April 4, 2013
According to The Golden Legend, Ursula of Britain was a third-century Christian princess who converted 11,000 virgins and led them on a pilgrimage to Rome. On their return north, they were martyred by the pagan Huns outside of Cologne. Many medieval hagiographers rejected the Ursula legend. Her cult remained popular across Europe, however, enjoying increased interest during the Counter Reformation after the Company of St. Ursula, a religious order dedicated to the education of young girls, was founded by St. Angela Merici in 1535. One of the last paintings Michelangelo Merisi da Caravaggio completed before his death in the summer of 1610 was a haunting image of the martyrdom of the saint, a canvas produced for the Genoese nobleman Marcantonio Doria, whose beloved stepdaughter had chosen the name Ursula when she took the veil. Certainly, the painting of St. Ursula shown above—featuring a sharply lit half-length figure set against a dark background—owes its conception to Caravaggio’s atmospheric religious scenes. The virgin martyr is crowned, as befitting a princess, and she delicately presents an arrow—the instrument of her martyrdom—to the viewer. In her left hand is the royal English banner: a red cross on a white field.

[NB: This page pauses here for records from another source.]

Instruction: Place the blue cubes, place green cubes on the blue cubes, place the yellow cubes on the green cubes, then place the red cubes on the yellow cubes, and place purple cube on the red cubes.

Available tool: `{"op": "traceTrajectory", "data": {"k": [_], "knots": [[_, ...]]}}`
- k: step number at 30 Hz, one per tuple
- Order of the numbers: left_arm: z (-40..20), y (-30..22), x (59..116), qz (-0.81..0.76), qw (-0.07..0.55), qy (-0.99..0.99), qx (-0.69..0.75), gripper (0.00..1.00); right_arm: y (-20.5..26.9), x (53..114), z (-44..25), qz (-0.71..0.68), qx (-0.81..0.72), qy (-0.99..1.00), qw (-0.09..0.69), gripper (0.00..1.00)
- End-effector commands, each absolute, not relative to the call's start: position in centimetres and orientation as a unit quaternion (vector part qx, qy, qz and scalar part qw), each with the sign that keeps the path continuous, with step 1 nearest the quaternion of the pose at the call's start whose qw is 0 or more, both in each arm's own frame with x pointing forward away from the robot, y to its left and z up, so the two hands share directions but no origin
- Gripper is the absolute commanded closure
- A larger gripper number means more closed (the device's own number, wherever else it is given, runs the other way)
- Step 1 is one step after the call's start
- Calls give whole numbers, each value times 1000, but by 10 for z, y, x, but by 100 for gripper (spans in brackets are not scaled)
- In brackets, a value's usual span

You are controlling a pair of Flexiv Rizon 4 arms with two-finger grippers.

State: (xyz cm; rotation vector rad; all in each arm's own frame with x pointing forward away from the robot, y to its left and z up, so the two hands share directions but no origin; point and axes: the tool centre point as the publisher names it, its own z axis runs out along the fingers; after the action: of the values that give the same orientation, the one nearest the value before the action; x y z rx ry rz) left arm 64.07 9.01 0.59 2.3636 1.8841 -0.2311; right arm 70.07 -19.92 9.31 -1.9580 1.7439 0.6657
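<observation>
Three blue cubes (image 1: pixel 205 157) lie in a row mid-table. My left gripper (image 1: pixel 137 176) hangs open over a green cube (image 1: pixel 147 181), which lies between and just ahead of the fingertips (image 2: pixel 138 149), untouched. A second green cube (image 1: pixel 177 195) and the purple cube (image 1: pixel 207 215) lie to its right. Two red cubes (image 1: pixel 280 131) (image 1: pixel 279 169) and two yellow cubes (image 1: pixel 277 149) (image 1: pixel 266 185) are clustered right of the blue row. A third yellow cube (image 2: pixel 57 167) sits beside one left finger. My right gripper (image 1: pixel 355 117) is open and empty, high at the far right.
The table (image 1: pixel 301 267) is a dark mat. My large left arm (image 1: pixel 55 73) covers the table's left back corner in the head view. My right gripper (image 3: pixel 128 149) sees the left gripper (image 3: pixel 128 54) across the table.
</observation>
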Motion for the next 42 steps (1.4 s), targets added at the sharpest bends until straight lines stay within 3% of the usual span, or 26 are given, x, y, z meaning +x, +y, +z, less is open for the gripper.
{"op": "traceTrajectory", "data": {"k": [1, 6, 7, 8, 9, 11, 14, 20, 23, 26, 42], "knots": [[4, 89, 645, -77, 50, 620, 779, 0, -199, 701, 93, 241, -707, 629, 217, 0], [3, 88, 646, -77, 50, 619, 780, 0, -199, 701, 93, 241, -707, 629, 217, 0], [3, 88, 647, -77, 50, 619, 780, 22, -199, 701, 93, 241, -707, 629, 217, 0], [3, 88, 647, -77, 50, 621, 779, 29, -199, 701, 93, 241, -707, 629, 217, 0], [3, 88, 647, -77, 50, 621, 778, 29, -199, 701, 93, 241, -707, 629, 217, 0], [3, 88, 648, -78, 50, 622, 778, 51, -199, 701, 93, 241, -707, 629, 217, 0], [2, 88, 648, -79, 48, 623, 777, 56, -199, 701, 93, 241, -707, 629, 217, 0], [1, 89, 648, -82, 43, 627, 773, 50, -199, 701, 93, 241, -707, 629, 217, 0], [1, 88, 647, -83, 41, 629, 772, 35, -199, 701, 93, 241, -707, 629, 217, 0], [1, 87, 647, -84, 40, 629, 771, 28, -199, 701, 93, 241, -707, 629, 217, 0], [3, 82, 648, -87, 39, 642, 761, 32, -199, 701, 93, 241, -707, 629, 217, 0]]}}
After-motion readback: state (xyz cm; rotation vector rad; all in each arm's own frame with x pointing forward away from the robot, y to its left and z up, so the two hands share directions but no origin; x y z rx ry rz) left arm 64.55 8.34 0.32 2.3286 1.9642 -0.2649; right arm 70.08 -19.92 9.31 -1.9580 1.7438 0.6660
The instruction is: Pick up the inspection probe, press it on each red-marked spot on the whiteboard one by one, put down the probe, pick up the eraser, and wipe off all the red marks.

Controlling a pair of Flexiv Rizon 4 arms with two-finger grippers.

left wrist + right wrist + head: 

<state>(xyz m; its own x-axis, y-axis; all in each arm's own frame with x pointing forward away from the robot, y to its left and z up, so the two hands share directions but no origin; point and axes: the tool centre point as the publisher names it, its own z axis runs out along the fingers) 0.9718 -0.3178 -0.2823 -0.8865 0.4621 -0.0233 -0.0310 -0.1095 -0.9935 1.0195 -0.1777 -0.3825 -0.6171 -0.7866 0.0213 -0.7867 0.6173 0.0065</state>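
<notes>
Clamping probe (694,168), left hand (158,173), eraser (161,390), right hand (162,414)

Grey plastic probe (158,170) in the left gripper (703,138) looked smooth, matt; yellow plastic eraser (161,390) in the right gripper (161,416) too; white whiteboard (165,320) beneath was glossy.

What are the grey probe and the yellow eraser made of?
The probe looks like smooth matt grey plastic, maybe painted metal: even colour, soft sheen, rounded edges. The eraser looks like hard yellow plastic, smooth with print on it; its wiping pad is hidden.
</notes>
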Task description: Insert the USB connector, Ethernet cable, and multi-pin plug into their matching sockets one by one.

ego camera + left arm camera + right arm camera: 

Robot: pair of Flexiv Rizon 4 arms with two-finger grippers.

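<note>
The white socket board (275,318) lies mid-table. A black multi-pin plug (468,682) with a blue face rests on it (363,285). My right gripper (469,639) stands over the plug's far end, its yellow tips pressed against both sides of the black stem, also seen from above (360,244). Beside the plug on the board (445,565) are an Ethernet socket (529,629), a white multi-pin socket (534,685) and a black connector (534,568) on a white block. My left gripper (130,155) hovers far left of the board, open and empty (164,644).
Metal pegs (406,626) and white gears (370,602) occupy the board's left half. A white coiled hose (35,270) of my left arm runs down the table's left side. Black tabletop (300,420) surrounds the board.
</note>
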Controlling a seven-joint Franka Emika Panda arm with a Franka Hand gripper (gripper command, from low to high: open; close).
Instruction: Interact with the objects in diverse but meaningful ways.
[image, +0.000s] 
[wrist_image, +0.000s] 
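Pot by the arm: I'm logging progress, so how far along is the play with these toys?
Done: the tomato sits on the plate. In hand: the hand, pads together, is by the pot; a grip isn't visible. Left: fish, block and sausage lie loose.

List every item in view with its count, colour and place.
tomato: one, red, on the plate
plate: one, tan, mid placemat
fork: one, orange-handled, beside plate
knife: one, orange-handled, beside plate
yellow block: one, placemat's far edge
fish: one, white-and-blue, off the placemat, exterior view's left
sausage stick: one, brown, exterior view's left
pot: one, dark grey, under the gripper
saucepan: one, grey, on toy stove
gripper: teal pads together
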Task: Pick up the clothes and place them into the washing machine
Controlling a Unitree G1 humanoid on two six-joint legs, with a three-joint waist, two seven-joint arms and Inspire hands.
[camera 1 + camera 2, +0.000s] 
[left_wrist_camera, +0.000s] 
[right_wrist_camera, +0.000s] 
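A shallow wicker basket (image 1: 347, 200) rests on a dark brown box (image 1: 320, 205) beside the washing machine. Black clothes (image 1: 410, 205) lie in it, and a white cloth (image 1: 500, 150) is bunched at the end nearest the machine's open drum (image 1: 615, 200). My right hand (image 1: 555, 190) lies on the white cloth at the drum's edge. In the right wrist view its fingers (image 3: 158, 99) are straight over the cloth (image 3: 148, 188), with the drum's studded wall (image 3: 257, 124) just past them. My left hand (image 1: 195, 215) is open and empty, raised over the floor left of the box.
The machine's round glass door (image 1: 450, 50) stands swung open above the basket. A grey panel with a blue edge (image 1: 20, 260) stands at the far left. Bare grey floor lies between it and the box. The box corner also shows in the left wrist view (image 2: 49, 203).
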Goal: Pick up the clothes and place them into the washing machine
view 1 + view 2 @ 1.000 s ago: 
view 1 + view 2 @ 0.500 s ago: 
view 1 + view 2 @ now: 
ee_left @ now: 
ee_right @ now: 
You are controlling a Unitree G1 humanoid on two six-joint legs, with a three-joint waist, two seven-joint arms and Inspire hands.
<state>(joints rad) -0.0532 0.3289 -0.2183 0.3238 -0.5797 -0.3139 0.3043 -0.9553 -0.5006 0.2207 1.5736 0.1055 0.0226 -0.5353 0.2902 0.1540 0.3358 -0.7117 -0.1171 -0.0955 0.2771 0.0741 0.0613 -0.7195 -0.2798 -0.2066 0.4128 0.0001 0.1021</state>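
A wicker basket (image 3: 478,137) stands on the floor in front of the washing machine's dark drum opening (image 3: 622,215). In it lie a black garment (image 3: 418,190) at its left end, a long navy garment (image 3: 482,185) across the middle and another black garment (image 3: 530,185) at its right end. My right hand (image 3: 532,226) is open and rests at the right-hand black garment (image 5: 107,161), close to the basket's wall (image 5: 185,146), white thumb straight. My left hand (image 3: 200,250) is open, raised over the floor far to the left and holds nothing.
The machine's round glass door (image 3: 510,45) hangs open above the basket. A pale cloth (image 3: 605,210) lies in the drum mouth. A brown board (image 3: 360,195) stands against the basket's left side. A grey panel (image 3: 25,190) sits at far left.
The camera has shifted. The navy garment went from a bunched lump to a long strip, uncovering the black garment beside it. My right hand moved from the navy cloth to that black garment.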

The reproduction entered the Photoarchive as attributed to Jusepe de Ribera, one of Caravaggio’s Neapolitan followers, yet an attribution to one of his followers in Rome, Valentin de Boulogne, might be more convincing. Little is known of Valentin’s early life. He was born in Coulommiers-en-Brie, France, the son of a painter of the same name who may have been his first teacher. He is recorded as having shared a studio with the Flemish artist Gérard Douffet (1594–1660) — also a Caravaggesque painter — in the neighborhood of Santa Maria del Popolo in Rome in 1620, yet he probably had arrived in the city years earlier, perhaps as early as 1611. With her smooth oval face, full cheeks modeled by a distinctive crescent-shaped shadow, cupid bow mouth, and finely drawn dark eyes, the young figure of St. Ursula recalls the female protagonists of Valentin’s Erminia Among the Shepherds (Alte Pinakothek, Munich) and his Allegory of Italy (Finnish Institute, Rome) illustrated below. Even her sidelong glance resembles that of the allegorical figure who wears her own crenelated crown so uneasily. Valentin’s naturalism, derived from Caravaggio’s revolutionary technique of working directly from the live model, often emphasized the vulnerability of his figures. Although in some compositions such human frailty is at odds with the subject matter (for example, the protagonist of the Allegory of Italy lacks the monumentality and gravity necessary to an effective symbolic composition), in the smaller devotional image, St. Ursula’s fragile beauty and extreme youth heighten the poignancy of this exemplar of quiet dignity and resolve in the face of persecution and death.
Attributed to Valentin de Boulogne (1591—1632), St. Ursula, early 17th century. Oil on canvas. Private collection, Scotland
Valentin de Boulogne (1591–1632), Allegory of Italy, 1629. Oil on canvas, 333 x 245 cm. Villa Lante al Gianicolo (Finnish Institute), Rome.